Alaçatı’nın Kemal Paşa Caddesi eskiden yaz – kış hareketliydi. Kahvehaneler sinemalar bakkallar bu cadde üzerindeydi. Akşamları sinemaya giden insanlar, bu caddede gezinti yaparlardı. Esnaflar geç saatlere kadar açıktı. Tarla işinden gelen üreticiler akşam yemeğinden sonra kahvehaneye çıkar, hem dost ve arkadaş sohbetlerinin sıcaklığında çaylarını yudumlar, hem de tarlasında çalıştıracak iççi bakardı. Üç tane işçi kahvehanesi vardı. İş bulabilmek için işçilerde muhakkak buralara gelirlerdi. Şimdiki gibi telefon, cep telefonu ve e-mail imkânları yoktu tabi!
Birde akşam kahvehaneye çıkanlar, eşinin liste ettiği ihtiyaçları da karşılardı bakkaldan. Şimdi içim burkularak geçiyorum buralardan. Fevzi Yıldız’ın bakkal dükkânını bir gözlük firması kiralamış, koskoca bir tabela ve bir bayan gözlük reklamı yapıyor! O aşina ruh gitmiş, duvarlar sanki ağlıyor, soğuk! Kahveci Hüseyin’in yerini bir başkası kiralamış. Eski bina yıkılmış, boş arsa olarak geçici tezgâhlar konmuş sezon sonunda. Sandalye ve masaları naylonlarla örtmüşler. Kirlenmiş şimdiden hepsi, kirli naylonlar çevre ve görüntü kirliliğinden başka bir işe yaramıyor.
İnsan bu yerlere baktıkça eskiyi anımsamadan geçemiyor. Bizler, bu mekânlarda yaşlılarımızın anlattığı hikâyelerle büyüdük. Aynı cadde üzerinde bulunan Raşit Orbay’ın Kahvehanesinin anıları kazınmış! Cafe olarak işletiliyor. Hacı Mustafa Bayır’ın bakkal dükkânı da. Hüseyin Bayır’ın bakkal dükkânı cafe, bir başka dükkânını ise bir banka mekân tutmuş! Ahmet Ulutaş’ın dükkânı restoran olmuş. Ruşit efendinin dükkânı yıllarca eczane olarak çalıştırıldı. Şimdi ünlü bir markayla yaz sezonunu renklendiriyor!

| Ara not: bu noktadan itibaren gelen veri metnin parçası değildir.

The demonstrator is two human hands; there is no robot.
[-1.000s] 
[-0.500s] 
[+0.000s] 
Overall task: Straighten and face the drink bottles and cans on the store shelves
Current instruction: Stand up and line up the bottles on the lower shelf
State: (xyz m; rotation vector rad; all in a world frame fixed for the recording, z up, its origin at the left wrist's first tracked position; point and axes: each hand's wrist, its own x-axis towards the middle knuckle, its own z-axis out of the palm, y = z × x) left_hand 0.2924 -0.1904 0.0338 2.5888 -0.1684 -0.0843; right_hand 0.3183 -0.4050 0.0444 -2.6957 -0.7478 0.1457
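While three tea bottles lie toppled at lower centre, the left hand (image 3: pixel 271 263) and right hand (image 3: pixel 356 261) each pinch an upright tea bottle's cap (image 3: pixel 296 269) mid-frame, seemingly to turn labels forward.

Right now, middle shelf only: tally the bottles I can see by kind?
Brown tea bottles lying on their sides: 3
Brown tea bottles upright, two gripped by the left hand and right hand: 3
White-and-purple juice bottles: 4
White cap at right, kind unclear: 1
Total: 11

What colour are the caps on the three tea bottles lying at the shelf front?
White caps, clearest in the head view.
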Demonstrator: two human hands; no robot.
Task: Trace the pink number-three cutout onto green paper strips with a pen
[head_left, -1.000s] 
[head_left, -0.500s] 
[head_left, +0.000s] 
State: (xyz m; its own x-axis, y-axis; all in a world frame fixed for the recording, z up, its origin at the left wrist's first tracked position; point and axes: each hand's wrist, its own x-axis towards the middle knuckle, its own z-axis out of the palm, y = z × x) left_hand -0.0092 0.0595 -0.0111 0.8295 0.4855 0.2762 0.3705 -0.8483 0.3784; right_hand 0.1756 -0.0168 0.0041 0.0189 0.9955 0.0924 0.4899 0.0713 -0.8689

Nalbant Mustafa Baysal’ın baba mesleğini oğlu Musa Baysal yıllarca sürdürmüştü. Vefat edince bu kez oğlu Kazım Baysal dede mesleğini devam ettirdi. Sonunda meslek işlevsiz kalınca başka bir iş bulup İzmir’e taşındı, ekmeğini orada kazanıyor, ne yapsın? Diğer oğul Mehmet Baysal’da bir dükkânı bakkal olarak çalıştırırdı. Diğer dükkânı ise küçük oğul Rıza Baysal manav olarak. Hem de Alaçatı’nın en güzel manavıydı orası. Bir küçük at arabaları vardı. Bazen kendisi, bazen çocukları at arabasında, kasalar içine yerleştirdikleri sebze ve meyveleri, Ilıca Şantiye Evlerinde satarlardı. Yaşlanınca bıraktılar, çocukları da sürdürmediler. Şimdilerde Mehmet Baysal’ın torunları Hasan ve Kayhan Ölmezer kardeşler dedelerinin ocağını tüttürüyor.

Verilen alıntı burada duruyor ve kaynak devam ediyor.